◆ TASK REQUIREMENTS
Write out every single entry exactly.

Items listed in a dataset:
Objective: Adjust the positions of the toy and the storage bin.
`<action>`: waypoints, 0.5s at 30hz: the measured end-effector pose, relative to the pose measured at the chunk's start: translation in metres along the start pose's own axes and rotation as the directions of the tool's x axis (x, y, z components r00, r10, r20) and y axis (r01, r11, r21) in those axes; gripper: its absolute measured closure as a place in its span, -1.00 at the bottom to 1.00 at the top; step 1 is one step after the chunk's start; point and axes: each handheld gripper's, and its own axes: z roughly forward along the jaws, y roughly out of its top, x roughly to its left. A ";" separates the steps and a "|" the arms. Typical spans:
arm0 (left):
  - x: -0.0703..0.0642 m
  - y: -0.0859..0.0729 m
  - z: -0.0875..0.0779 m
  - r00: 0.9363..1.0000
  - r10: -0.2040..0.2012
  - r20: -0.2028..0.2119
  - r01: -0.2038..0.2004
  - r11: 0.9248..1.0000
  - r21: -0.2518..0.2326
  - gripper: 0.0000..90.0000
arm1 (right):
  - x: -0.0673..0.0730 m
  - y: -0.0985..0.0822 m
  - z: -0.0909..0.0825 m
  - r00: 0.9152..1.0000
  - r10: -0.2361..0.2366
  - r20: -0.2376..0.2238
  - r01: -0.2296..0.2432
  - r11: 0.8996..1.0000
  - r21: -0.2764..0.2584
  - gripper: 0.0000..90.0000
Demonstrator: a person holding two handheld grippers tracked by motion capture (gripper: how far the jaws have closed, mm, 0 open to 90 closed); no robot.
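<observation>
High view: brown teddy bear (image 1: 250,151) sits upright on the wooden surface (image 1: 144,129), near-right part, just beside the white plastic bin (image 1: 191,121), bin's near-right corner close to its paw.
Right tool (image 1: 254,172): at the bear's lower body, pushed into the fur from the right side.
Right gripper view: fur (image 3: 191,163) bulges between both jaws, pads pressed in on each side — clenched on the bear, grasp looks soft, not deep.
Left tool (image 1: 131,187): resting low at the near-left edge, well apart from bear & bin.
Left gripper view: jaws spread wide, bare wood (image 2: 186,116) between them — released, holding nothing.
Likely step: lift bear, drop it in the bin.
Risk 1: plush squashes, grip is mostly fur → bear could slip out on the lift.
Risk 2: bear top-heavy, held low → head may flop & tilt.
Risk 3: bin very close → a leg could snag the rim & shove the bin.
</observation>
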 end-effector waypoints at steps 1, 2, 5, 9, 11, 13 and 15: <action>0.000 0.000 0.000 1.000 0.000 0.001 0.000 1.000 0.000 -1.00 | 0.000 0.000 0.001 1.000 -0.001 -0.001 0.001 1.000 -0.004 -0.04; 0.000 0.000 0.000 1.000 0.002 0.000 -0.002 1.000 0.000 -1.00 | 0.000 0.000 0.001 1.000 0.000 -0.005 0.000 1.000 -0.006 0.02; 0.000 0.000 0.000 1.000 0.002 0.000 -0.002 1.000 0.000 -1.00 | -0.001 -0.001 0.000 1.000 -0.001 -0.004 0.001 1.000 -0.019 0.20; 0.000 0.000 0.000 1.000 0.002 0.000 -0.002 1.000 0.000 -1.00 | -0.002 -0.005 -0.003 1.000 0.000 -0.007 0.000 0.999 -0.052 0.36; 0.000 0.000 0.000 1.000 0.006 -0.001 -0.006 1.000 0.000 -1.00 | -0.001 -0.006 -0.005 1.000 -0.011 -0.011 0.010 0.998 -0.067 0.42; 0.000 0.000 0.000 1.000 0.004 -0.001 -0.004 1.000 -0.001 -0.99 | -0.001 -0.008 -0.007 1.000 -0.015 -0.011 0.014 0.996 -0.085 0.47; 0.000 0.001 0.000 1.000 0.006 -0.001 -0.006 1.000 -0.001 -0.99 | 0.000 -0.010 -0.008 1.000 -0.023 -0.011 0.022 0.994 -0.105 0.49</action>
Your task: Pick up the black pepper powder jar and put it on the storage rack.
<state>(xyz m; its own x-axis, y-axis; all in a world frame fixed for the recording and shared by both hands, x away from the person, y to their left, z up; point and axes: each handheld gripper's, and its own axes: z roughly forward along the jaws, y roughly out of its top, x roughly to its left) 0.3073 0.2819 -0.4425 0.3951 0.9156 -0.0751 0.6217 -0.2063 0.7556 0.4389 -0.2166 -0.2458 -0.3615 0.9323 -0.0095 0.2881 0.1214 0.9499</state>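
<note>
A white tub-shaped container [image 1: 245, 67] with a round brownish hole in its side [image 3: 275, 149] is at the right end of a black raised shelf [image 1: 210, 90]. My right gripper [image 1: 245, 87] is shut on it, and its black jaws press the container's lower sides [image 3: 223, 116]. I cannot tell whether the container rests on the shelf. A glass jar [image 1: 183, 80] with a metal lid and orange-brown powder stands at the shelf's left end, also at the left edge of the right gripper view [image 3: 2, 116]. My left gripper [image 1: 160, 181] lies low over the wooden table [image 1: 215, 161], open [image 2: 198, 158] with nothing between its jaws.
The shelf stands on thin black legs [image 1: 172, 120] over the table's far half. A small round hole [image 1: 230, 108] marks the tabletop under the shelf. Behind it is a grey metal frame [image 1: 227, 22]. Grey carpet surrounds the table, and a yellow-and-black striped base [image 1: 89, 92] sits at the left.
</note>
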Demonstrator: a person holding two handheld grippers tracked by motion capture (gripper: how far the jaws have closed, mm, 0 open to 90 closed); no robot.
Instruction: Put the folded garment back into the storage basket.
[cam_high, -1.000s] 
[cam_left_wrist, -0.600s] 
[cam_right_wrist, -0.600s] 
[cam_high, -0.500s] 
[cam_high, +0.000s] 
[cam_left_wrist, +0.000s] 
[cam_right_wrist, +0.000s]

◆ SOLUTION
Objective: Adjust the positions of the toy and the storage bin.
`<action>`: waypoints, 0.5s at 30hz: the measured end-effector pose, relative to the pose measured at the chunk's start: translation in metres along the start pose's own axes and rotation as the directions of the tool's x axis (x, y, z components r00, r10, r20) and y axis (r01, r11, r21) in those axes; gripper: its absolute measured closure as a place in its span, -1.00 at the bottom to 1.00 at the top; step 1 is one step after the chunk's start; point and axes: each handheld gripper's, and its own axes: z roughly forward along the jaws, y roughly out of its top, x roughly to its left. A ";" separates the steps and a "|" the arms. Typical spans:
arm0 (left):
  - x: -0.0703..0.0642 m
  - y: -0.0859..0.0729 m
  - z: -0.0875..0.0779 m
  - r00: 0.9363..1.0000
  - r10: -0.2040..0.2012
  - r20: -0.2028..0.2119
  - r01: -0.2038..0.2004
  - r11: 0.9248..1.0000
  - r21: -0.2518..0.2326
  - gripper: 0.0000..90.0000
arm1 (right):
  - x: -0.0673..0.0730 m
  - y: -0.0985..0.0822 m
  - z: -0.0909..0.0825 m
  - r00: 0.9152..1.0000
  - r10: -0.2361..0.2366
  - r20: -0.2376..0.2238
  - r01: -0.2296..0.2432
  - r11: 0.8996..1.0000
  - r21: -0.2764..0.2584
  - gripper: 0.0000..90.0000
Demonstrator: a person holding two handheld grippers tracked by motion capture (gripper: how far the jaws have closed, mm, 0 open to 90 closed); no robot.
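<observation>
High view: brown teddy bear (image 1: 250,151) sits upright on the wooden surface (image 1: 144,129), near-right part, just beside the white plastic bin (image 1: 191,121), bin's near-right corner close to its paw.
Right tool (image 1: 254,172): at the bear's lower body, pushed into the fur from the right side.
Right gripper view: fur (image 3: 191,163) bulges between both jaws, pads pressed in on each side — clenched on the bear, grasp looks soft, not deep.
Left tool (image 1: 131,187): resting low at the near-left edge, well apart from bear & bin.
Left gripper view: jaws spread wide, bare wood (image 2: 186,116) between them — released, holding nothing.
Likely step: lift bear, drop it in the bin.
Risk 1: plush squashes, grip is mostly fur → bear could slip out on the lift.
Risk 2: bear top-heavy, held low → head may flop & tilt.
Risk 3: bin very close → a leg could snag the rim & shove the bin.
</observation>
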 end-effector waypoints at steps 1, 2, 5, 9, 11, 13 and 15: <action>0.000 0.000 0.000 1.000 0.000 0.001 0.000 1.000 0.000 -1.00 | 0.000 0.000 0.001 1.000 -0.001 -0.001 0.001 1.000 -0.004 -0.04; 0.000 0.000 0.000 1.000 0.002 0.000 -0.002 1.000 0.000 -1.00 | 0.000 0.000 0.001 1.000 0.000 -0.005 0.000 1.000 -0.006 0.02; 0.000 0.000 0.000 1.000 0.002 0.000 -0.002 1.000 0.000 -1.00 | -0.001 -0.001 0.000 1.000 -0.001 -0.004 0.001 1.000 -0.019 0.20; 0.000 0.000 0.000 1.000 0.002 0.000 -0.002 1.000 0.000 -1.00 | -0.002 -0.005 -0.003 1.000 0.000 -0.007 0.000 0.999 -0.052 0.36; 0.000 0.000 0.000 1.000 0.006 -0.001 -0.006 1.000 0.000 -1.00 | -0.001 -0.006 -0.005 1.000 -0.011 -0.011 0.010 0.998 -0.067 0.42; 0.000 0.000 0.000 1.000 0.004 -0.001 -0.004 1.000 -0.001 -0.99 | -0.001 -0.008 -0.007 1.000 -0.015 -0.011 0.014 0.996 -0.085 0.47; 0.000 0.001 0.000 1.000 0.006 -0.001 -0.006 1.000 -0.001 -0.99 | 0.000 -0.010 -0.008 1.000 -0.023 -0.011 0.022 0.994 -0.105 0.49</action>
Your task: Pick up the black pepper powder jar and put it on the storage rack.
<state>(xyz m; its own x-axis, y-axis; all in a world frame fixed for the recording and shared by both hands, x away from the person, y to their left, z up; point and axes: each handheld gripper's, and its own axes: z roughly forward along the jaws, y roughly out of its top, x roughly to its left) 0.3073 0.2819 -0.4425 0.3951 0.9156 -0.0751 0.6217 -0.2063 0.7556 0.4389 -0.2166 -0.2458 -0.3615 0.9323 -0.0095 0.2881 0.1214 0.9499</state>
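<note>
A white tub-shaped container [image 1: 245, 67] with a round brownish hole in its side [image 3: 275, 149] is at the right end of a black raised shelf [image 1: 210, 90]. My right gripper [image 1: 245, 87] is shut on it, and its black jaws press the container's lower sides [image 3: 223, 116]. I cannot tell whether the container rests on the shelf. A glass jar [image 1: 183, 80] with a metal lid and orange-brown powder stands at the shelf's left end, also at the left edge of the right gripper view [image 3: 2, 116]. My left gripper [image 1: 160, 181] lies low over the wooden table [image 1: 215, 161], open [image 2: 198, 158] with nothing between its jaws.
The shelf stands on thin black legs [image 1: 172, 120] over the table's far half. A small round hole [image 1: 230, 108] marks the tabletop under the shelf. Behind it is a grey metal frame [image 1: 227, 22]. Grey carpet surrounds the table, and a yellow-and-black striped base [image 1: 89, 92] sits at the left.
</note>
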Demonstrator: a person holding two handheld grippers tracked by motion capture (gripper: how far the jaws have closed, mm, 0 open to 90 closed); no robot.
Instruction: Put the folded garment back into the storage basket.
[cam_high, -1.000s] 
[cam_left_wrist, -0.600s] 
[cam_right_wrist, -0.600s] 
[cam_high, -0.500s] 
[cam_high, +0.000s] 
[cam_left_wrist, +0.000s] 
[cam_right_wrist, +0.000s]

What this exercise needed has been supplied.